▶ [ABOUT THIS TASK] Each line of the listing is to be copied exactly.

▶ [SUPPLIED RECORDS]
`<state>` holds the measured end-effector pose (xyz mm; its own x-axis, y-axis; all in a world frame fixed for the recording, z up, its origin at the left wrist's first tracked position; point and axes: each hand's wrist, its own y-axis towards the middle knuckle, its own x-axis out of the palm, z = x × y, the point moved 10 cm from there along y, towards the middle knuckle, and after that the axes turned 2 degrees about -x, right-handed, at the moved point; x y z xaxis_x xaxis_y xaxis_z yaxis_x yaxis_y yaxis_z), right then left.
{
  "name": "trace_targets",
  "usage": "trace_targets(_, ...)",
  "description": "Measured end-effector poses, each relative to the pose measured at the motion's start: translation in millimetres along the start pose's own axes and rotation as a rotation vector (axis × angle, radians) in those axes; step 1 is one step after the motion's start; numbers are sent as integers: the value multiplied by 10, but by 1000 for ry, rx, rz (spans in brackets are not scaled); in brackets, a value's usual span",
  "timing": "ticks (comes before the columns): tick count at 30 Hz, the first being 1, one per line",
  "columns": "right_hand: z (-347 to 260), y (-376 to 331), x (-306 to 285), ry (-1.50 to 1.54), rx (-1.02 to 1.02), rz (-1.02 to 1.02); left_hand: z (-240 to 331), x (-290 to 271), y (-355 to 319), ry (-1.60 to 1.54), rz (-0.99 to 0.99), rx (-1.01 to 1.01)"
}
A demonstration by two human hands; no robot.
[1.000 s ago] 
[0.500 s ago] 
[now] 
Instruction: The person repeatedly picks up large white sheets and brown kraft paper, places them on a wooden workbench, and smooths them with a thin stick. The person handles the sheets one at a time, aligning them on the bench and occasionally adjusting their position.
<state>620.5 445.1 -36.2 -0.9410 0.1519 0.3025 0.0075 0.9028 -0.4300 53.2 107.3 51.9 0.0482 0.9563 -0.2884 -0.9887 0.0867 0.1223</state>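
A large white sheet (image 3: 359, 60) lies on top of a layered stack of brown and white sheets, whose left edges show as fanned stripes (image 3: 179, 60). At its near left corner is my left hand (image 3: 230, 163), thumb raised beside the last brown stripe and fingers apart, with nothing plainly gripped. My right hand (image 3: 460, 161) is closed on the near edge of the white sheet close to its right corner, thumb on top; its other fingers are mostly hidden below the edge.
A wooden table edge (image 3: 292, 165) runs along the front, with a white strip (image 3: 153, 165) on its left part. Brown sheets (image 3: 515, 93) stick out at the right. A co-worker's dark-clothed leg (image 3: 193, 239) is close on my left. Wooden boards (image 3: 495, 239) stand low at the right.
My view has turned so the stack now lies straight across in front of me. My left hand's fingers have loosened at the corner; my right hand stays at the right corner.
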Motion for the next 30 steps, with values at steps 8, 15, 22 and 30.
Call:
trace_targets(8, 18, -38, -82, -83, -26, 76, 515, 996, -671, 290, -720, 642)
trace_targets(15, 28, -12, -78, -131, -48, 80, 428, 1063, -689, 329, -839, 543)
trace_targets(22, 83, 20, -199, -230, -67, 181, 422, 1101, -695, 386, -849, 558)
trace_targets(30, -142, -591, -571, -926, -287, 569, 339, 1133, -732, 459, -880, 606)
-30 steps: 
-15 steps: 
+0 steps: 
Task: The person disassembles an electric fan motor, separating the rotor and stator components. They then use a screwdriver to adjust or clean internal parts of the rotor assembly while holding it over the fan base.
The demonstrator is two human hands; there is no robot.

▶ [WRITTEN SOLUTION]
`<state>` holds the measured end-effector pose (xyz mm; its own x-axis, y-axis; all in a world frame fixed for the recording, z up, its origin at the left wrist's first tracked position; point and axes: each hand's wrist, its own y-axis towards the middle knuckle, its own x-axis out of the palm, z = x × y, the point moved 10 cm from there along y, towards the middle knuckle, and after that the axes turned 2 degrees about -x, right-handed, at the moved point; x y z xaxis_x xaxis_y xaxis_z yaxis_x yaxis_y yaxis_z), right then left.
{
  "name": "trace_targets",
  "usage": "trace_targets(_, ...)",
  "description": "Measured end-effector poses, each relative to the pose measured at the motion's start: translation in millimetres along the start pose's own axes and rotation as a rotation vector (axis × angle, radians) in those axes; step 1 is one step after the motion's start; numbers are sent as integers: the value multiplied by 10, but by 1000 for ry, rx, rz (spans in brackets are not scaled); in brackets, a value's usual span",
  "timing": "ticks (comes before the columns): tick count at 30 Hz, the first being 1, one per line",
  "columns": "right_hand: z (-347 to 260), y (-376 to 331), x (-306 to 285), ry (-1.50 to 1.54), rx (-1.02 to 1.02), rz (-1.02 to 1.02); left_hand: z (-240 to 331), x (-290 to 271), y (-355 to 319), ry (-1.60 to 1.54), rz (-0.99 to 0.99), rx (-1.01 to 1.01)"
}
A demonstration by two human hands; no robot.
[1.000 s ago] 
[0.500 s ago] 
[now] 
Instruction: The person repeatedly picks up large white sheets and brown kraft paper, places them on a wooden workbench, and smooths them with a thin stick. The person handles the sheets one at a time, aligning them on the bench and occasionally adjusting their position.
<state>620.5 445.1 -36.2 -0.9410 0.1519 0.3025 0.0075 0.9028 -0.4300 53.2 107.3 51.9 0.0482 0.9563 -0.2884 -0.9887 0.0867 0.1223</state>
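A large white sheet (image 3: 359, 60) lies on top of a layered stack of brown and white sheets, whose left edges show as fanned stripes (image 3: 179, 60). At its near left corner is my left hand (image 3: 230, 163), thumb raised beside the last brown stripe and fingers apart, with nothing plainly gripped. My right hand (image 3: 460, 161) is closed on the near edge of the white sheet close to its right corner, thumb on top; its other fingers are mostly hidden below the edge.
A wooden table edge (image 3: 292, 165) runs along the front, with a white strip (image 3: 153, 165) on its left part. Brown sheets (image 3: 515, 93) stick out at the right. A co-worker's dark-clothed leg (image 3: 193, 239) is close on my left. Wooden boards (image 3: 495, 239) stand low at the right.
My view has turned so the stack now lies straight across in front of me. My left hand's fingers have loosened at the corner; my right hand stays at the right corner.
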Motion for the next 30 steps, with values at steps 8, 15, 22 and 30.
Call:
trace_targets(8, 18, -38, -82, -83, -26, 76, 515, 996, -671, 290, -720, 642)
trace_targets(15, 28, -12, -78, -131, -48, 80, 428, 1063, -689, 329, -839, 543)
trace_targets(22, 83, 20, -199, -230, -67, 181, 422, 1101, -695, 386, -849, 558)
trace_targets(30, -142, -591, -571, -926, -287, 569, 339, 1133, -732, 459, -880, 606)
-30 steps: 
-15 steps: 
+0 steps: 
Task: The person disassembles an electric fan motor, separating the rotor and stator components. They then use a screwdriver to adjust or clean internal parts of the rotor assembly while holding it over the fan base.
The demonstrator is two human hands; there is no robot.

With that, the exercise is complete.